Retype the data that follows line by line, exactly, and leave its pictures out.

--- Data ---
--*--

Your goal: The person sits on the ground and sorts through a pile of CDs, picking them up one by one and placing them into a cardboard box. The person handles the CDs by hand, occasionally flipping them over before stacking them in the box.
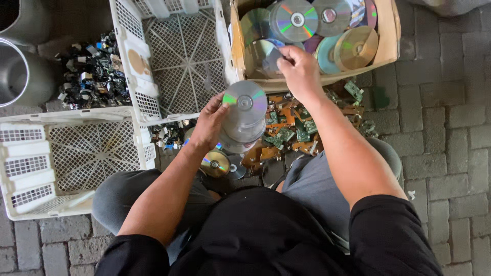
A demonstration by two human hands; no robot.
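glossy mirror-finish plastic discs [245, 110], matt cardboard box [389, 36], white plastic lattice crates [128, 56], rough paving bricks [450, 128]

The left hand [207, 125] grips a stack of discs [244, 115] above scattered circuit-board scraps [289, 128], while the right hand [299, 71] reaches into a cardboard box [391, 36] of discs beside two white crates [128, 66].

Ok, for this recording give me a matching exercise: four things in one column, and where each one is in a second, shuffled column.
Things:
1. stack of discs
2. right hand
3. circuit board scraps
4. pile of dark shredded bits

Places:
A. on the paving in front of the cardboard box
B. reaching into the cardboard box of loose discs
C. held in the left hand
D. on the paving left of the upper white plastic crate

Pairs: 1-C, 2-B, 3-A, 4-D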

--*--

--- Task answer ---
Your goal: The person sits on the ground and sorts through a pile of CDs, picking them up one by one and placing them into a cardboard box. The person handles the CDs by hand, occasionally flipping them over before stacking them in the box.
A demonstration by two human hands; no robot.
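glossy mirror-finish plastic discs [245, 110], matt cardboard box [389, 36], white plastic lattice crates [128, 56], rough paving bricks [450, 128]

The left hand [207, 125] grips a stack of discs [244, 115] above scattered circuit-board scraps [289, 128], while the right hand [299, 71] reaches into a cardboard box [391, 36] of discs beside two white crates [128, 66].

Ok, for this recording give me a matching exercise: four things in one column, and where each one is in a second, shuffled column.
Things:
1. stack of discs
2. right hand
3. circuit board scraps
4. pile of dark shredded bits

Places:
A. on the paving in front of the cardboard box
B. reaching into the cardboard box of loose discs
C. held in the left hand
D. on the paving left of the upper white plastic crate

Pairs: 1-C, 2-B, 3-A, 4-D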

The exercise has been carried out in full.